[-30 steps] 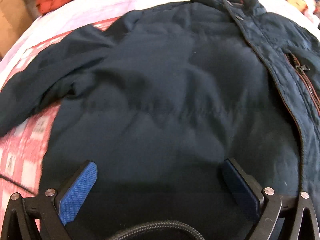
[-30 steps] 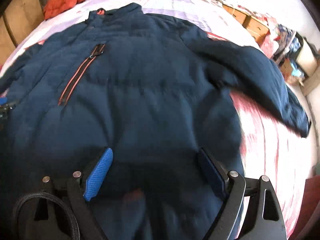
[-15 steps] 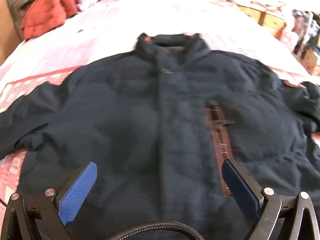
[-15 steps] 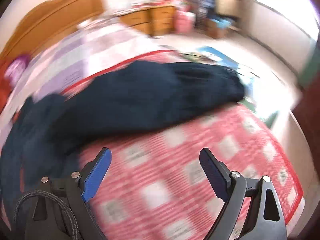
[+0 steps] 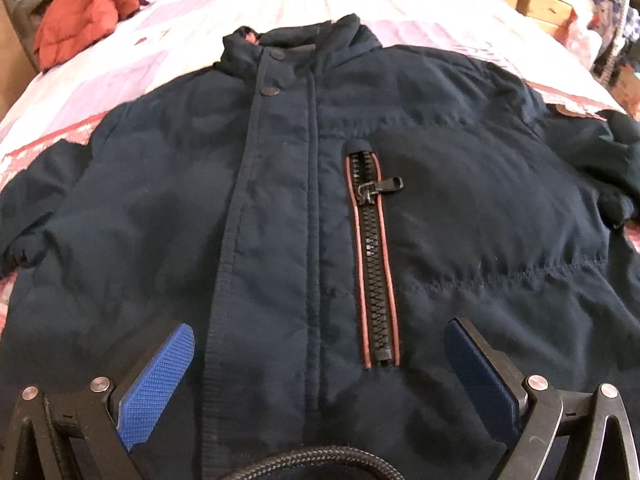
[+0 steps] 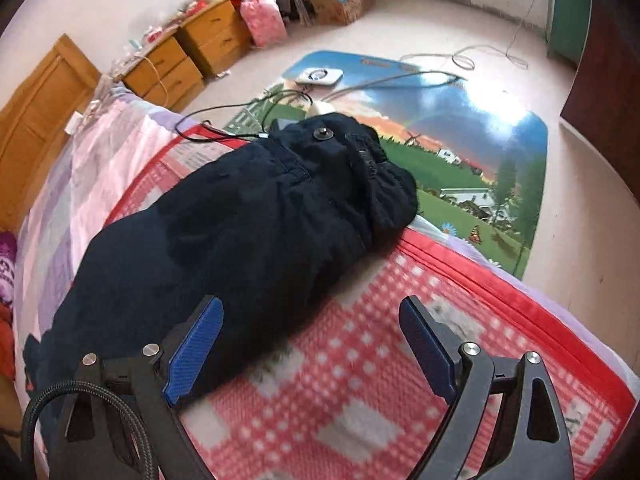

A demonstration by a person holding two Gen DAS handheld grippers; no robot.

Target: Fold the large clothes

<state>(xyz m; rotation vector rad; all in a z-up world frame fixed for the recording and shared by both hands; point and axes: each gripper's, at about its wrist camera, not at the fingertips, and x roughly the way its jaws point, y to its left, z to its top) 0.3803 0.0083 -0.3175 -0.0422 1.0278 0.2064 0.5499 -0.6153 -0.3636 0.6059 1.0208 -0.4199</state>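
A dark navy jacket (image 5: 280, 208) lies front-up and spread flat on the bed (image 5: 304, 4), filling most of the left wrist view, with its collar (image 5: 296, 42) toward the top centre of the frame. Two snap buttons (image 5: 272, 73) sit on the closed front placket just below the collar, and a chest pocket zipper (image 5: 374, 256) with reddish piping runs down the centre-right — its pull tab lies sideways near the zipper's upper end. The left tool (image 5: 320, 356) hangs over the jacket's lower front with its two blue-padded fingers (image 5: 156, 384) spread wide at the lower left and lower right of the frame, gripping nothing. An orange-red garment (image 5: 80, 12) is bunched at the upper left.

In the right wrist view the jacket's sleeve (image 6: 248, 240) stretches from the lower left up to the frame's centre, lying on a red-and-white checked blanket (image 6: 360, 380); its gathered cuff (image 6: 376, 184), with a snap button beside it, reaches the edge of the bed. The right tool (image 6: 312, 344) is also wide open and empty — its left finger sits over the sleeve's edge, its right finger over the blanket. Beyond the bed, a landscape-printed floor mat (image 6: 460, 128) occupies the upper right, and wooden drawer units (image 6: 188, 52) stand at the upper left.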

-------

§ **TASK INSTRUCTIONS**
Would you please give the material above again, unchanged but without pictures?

§ **TASK ANSWER**
[-30 steps] 
[-30 steps] 
[-15 steps] 
[-15 steps] 
[+0 steps] 
[+0 steps] 

A demonstration by a person holding two Gen DAS handheld grippers; no robot.

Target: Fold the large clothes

<state>(xyz m; rotation vector rad; all in a z-up world frame fixed for the recording and shared by both hands; point and axes: each gripper's, at about its wrist camera, not at the fingertips, and x roughly the way its jaws point, y to its left, z to its top) 0.3803 0.0083 -0.3175 -0.0422 1.0278 0.2064 0.5499 -0.6153 -0.3636 0.6059 1.0208 -0.4199</state>
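A dark navy jacket (image 5: 280, 208) lies front-up and spread flat on the bed (image 5: 304, 4), filling most of the left wrist view, with its collar (image 5: 296, 42) toward the top centre of the frame. Two snap buttons (image 5: 272, 73) sit on the closed front placket just below the collar, and a chest pocket zipper (image 5: 374, 256) with reddish piping runs down the centre-right — its pull tab lies sideways near the zipper's upper end. The left tool (image 5: 320, 356) hangs over the jacket's lower front with its two blue-padded fingers (image 5: 156, 384) spread wide at the lower left and lower right of the frame, gripping nothing. An orange-red garment (image 5: 80, 12) is bunched at the upper left.

In the right wrist view the jacket's sleeve (image 6: 248, 240) stretches from the lower left up to the frame's centre, lying on a red-and-white checked blanket (image 6: 360, 380); its gathered cuff (image 6: 376, 184), with a snap button beside it, reaches the edge of the bed. The right tool (image 6: 312, 344) is also wide open and empty — its left finger sits over the sleeve's edge, its right finger over the blanket. Beyond the bed, a landscape-printed floor mat (image 6: 460, 128) occupies the upper right, and wooden drawer units (image 6: 188, 52) stand at the upper left.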

The reply to this exercise is complete.